By Karin Strohecker
LONDON (Reuters) – The recent sell-off roiling global financial markets has not changed the overall economic outlook and it is not up to regulators to prevent investors from suffering losses, Deutsche Bundesbank board member Andreas Dombret said on Friday.
A week ago, U.S. data raising the prospect of higher inflation pushed Treasury yields higher, sparking a rout across bond markets that swept up global stocks. On Friday, world shares <.MIWD00000PUS> were headed for their biggest weekly fall since September 2011 – the height of worries about Greek debt default and a collapse of the euro zone.
“We have been discussing high valuations on the stock market for quite some time, so let’s put it into a perspective of more than only a week … and you would not be astonished that there is some sort of a correction,” Dombret told Reuters in an interview.
“Corrections may well be healthy and the jury is out whether this may be the case or not, so my economic outlook has not changed because I don’t see that the fundamentals have changed,” he said, referring to the backdrop in monetary policy, growth and corporate profitability.

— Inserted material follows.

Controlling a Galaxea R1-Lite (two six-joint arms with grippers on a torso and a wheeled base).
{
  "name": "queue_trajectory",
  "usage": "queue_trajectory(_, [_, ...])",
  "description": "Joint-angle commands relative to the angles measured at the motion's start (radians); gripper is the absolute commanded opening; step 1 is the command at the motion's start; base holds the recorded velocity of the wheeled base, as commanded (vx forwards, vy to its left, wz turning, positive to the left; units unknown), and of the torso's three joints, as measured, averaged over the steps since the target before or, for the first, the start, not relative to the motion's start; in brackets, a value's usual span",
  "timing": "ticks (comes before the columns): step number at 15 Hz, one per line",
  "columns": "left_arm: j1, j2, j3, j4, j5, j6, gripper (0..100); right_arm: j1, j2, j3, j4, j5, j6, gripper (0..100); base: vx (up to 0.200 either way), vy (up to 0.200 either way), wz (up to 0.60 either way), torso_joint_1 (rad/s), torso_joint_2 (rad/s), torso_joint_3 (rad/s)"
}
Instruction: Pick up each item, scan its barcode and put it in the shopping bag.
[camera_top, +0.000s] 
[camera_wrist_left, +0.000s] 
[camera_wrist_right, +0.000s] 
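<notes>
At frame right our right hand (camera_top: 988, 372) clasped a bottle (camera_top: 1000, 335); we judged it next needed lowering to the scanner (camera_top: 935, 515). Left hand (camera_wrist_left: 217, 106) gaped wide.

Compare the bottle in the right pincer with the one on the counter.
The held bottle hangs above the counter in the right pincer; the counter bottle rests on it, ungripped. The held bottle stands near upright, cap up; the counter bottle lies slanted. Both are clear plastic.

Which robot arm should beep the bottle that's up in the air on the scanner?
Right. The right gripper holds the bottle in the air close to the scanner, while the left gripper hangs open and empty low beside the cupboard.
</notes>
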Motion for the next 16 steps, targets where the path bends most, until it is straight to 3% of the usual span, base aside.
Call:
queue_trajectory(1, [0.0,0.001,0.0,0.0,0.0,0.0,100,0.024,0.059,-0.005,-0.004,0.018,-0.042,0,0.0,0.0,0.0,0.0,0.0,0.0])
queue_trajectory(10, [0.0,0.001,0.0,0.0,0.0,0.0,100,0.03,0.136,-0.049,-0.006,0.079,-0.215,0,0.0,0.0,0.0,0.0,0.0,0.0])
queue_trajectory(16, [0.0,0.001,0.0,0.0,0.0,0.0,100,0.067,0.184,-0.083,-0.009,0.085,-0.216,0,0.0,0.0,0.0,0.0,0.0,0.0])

Dombret added that one of the lessons learnt from the past week, was that the quant community can have more of an impact than many people thought.

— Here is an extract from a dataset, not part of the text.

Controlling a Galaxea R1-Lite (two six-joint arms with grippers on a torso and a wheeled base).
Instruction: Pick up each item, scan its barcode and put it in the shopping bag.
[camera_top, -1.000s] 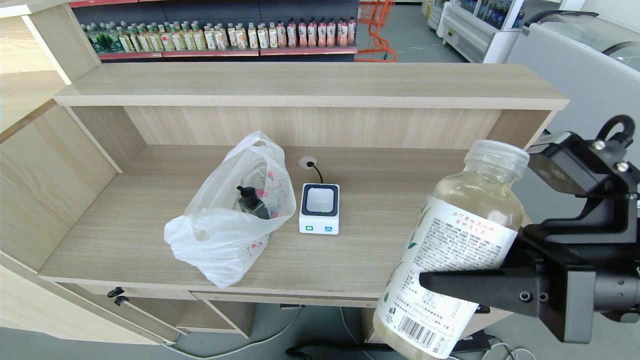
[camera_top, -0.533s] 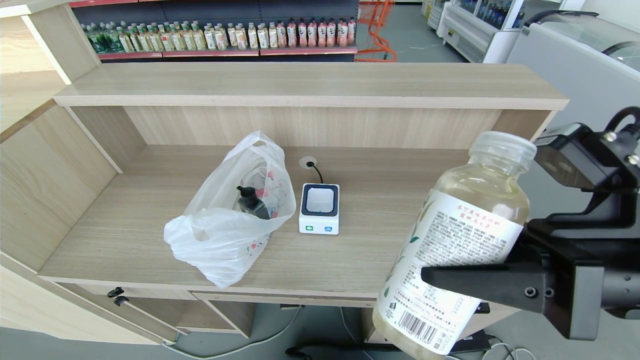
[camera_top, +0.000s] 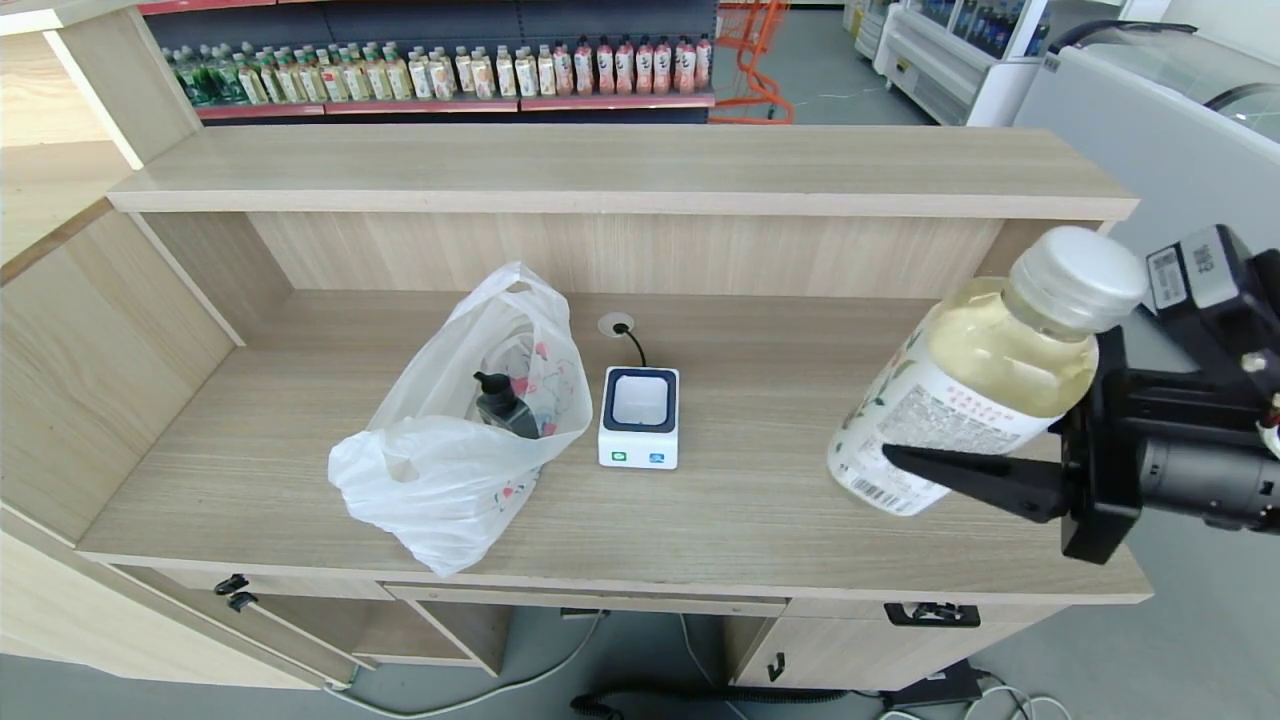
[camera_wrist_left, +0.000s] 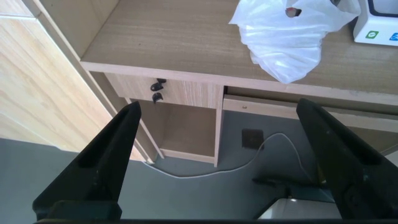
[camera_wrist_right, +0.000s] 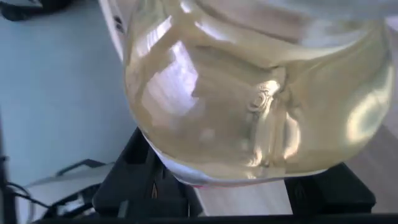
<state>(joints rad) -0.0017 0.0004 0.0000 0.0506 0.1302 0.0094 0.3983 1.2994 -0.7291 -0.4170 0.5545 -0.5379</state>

Meanwhile, the wild market gyrations have also shone a light on complex trading instruments linked to market volatility, after two years of global growth and low interest rates cemented expectations that market swings would stay muted.
Credit Suisse and Nomura were forced to close down a number of products enabling investors to short volatility <.VIX> futures after they posted massive losses. Switzerland’s Financial Market Supervisory Authority said on Wednesday it was in contact with Credit Suisse <CSGN.S> regarding a product linked to market volatility.
But Dombret said he had been astonished to see calls for regulators to step in.
“As a matter of principle, regulation should only come in when you have a very good feeling of what has gone on. (If) you are interfering in a market, you cannot do that lightheartedly,” he said.
“It is not for regulation to prevent investors from maybe losing money – that is not the idea.”